Student startups: Soundsensing
Student startups: Soundsensing
In this segment Tuntreet speaks to start-ups and companies who were started at NMBU. In the previous edition we spoke to Thermal Green, who is less than a year old. Now we’re speaking to a company with a history from 2019, so the perspective will be slightly different in this edition.
Journalist: Henrik Bakken
Translator: Amalie Pedersen Brønmo
Photographer: Jørgen Berg Yndestad
The company we’re speaking to is called Soundsensing AS. We want to figure out how to handle the hardship newly established companies can face, and which experiences you gain after five years as an entrepreneur. We were invited to Soundsensing’s offices in Øvre Slottsgate, just a stone’s throw away from the Norwegian Parliament. Their manager, Ole Johan Aspestrand Bjerke, truly believes this to be true, if you’re a good thrower.

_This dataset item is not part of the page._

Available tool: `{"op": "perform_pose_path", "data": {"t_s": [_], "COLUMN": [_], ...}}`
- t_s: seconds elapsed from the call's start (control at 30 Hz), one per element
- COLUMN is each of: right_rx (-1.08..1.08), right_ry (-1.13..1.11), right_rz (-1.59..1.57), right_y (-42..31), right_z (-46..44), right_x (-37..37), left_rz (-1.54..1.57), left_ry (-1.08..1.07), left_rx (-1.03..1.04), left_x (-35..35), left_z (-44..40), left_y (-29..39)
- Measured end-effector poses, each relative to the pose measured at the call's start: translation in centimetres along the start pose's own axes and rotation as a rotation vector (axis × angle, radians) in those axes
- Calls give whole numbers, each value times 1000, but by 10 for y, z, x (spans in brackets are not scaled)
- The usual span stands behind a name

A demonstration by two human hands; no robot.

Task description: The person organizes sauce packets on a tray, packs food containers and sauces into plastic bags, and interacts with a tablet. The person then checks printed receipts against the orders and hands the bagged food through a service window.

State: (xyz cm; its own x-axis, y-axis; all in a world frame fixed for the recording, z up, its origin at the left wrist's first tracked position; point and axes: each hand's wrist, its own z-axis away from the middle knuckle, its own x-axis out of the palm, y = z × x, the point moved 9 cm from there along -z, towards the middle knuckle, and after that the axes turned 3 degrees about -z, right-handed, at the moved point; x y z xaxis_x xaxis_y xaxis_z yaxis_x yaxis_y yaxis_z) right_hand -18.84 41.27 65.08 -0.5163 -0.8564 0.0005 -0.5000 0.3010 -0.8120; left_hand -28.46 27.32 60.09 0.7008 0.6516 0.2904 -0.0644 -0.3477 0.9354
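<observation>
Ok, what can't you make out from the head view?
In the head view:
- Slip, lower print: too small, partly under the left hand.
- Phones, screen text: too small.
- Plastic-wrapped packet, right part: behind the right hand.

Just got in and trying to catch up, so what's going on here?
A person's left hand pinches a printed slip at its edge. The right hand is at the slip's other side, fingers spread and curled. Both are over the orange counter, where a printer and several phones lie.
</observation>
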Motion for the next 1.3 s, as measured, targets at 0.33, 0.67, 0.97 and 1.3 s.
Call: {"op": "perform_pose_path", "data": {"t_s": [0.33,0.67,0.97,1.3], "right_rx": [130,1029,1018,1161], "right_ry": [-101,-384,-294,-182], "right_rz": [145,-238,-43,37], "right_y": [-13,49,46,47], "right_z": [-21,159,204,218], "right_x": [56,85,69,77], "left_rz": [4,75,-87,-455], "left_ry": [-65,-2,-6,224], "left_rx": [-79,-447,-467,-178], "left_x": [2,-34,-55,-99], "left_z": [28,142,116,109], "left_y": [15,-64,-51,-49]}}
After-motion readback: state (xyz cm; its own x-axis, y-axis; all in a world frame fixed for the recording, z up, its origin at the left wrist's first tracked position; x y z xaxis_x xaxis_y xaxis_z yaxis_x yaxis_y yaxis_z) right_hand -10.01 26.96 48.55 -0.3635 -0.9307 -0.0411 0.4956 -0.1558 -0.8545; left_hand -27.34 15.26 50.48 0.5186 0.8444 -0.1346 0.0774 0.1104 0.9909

Aspestrand Bjerke takes us through Soudsensing’s whole history. He wants to point out that Soundsensing exists only due to Eik Lab and NMBU, and especially thanks to the brothers Kristian and Ola Omberg, who have been essential. When Aspestrand Bjerke had written his master thesis, he had multiple job offers. Despite this, Kristian Omberg contacted him and said: “I’ve got a student, called Jon, who is super smart. He has created a technology, and we think a company should be created around it.” He wondered if Aspestrand Bjerke wanted to be the “power behind the punch”. That was the beginning of Soundsensing.
Back then, the main idea was capturing the noise in buildings, including noise pollution, which is a big challenge. They got a lot of attention early on, but Aspestrand Bjerke describes the phase they were in as a “solution looking for a problem”. They managed to discover sound problems, just not solving them. Still, this was an idea that got a lot of attention. But the customers didn’t see the potential use, and therefore didn’t want to buy it. They realized that they needed to change, more about this later.
They key to how they would continue came from costumers themselves asking for predictive maintenance and condition monitoring. By using machine learning and sounds, the sensor can register errors before something goes wrong. This is very useful for big buildings with extensive ventilation systems. Because the system can learn how a ventilation system is supposed to sound, it can also learn how it’s not supposed to sound. Today, they have 16 million hours of data from 2500 different ventilation systems. This was exactly what people wanted.
“We can’t have an old janitor down there 24 hours a day.”
Aspeland Berg is humble when it comes to talking about the had times and challenges of starting a company. “Starting a company is an uphill” he says and draws a parallel to the Greek legend of Sisyphus. He thinks especially of two incidents. Changing the product was a bummer, he thinks. At that time, they had already gone out in the media and got investors who were in on their idea, and then it didn’t work out. They had to change the product, but he adds that the need to build something good was more important than his pride at that moment. Where many companies might have given up because of their pride or lack of knowledge about the potential of their product, this company changed their course to what is today’s technical solution.
The second challenge started three years ago when they upscaled, after securing capital worth between 25 and 30 million NOK. They hired more people and made great plans for their way forward. However, it didn’t take long before they saw that their sales figures were not good enough, and that the money was leaving the bank faster than planned. They went too quickly, and they had to reduce their spending to buy some more time. “ I simply had to fire 6 people I had just hired”, “that is the most challenging thing we have done so far”. Looking back, he still thinks it was the right decision.
It’s no surprise that Aspestrand Bjerke also is educated in psychology, because he has several ideas of which personal abilities you need to have as an entrepreneur. With a sparkle in his eye, he gives us two essential traits you need to have: humility and faith in yourself. Paradoxically, it’s two traits that you need to be a good equilibrist to master. The advice he would give to other entrepreneurs is to find people who are better than yourself.
Aspestrand Bjerke reveals that this year is the first year that they will be profitable. The need for the sensors is there, and they believe in a bright future. Five years have passed, and strictly speaking, they can’t call themselves a startup much longer. Yet it does give a perspective to other entrepreneurs, that good results don’t necessarily come in no time. Now, there are 4 employees, where the others are working with developing the technology and the company. They have about 60 customers, including all the big names in property: Thon, Statsbygg, Oslobygg, Malling and more. Not all companies manage to get over the barrier that Soundsensing got over now. Tuntreet thanks for the visit and wishes them good luck on their journey.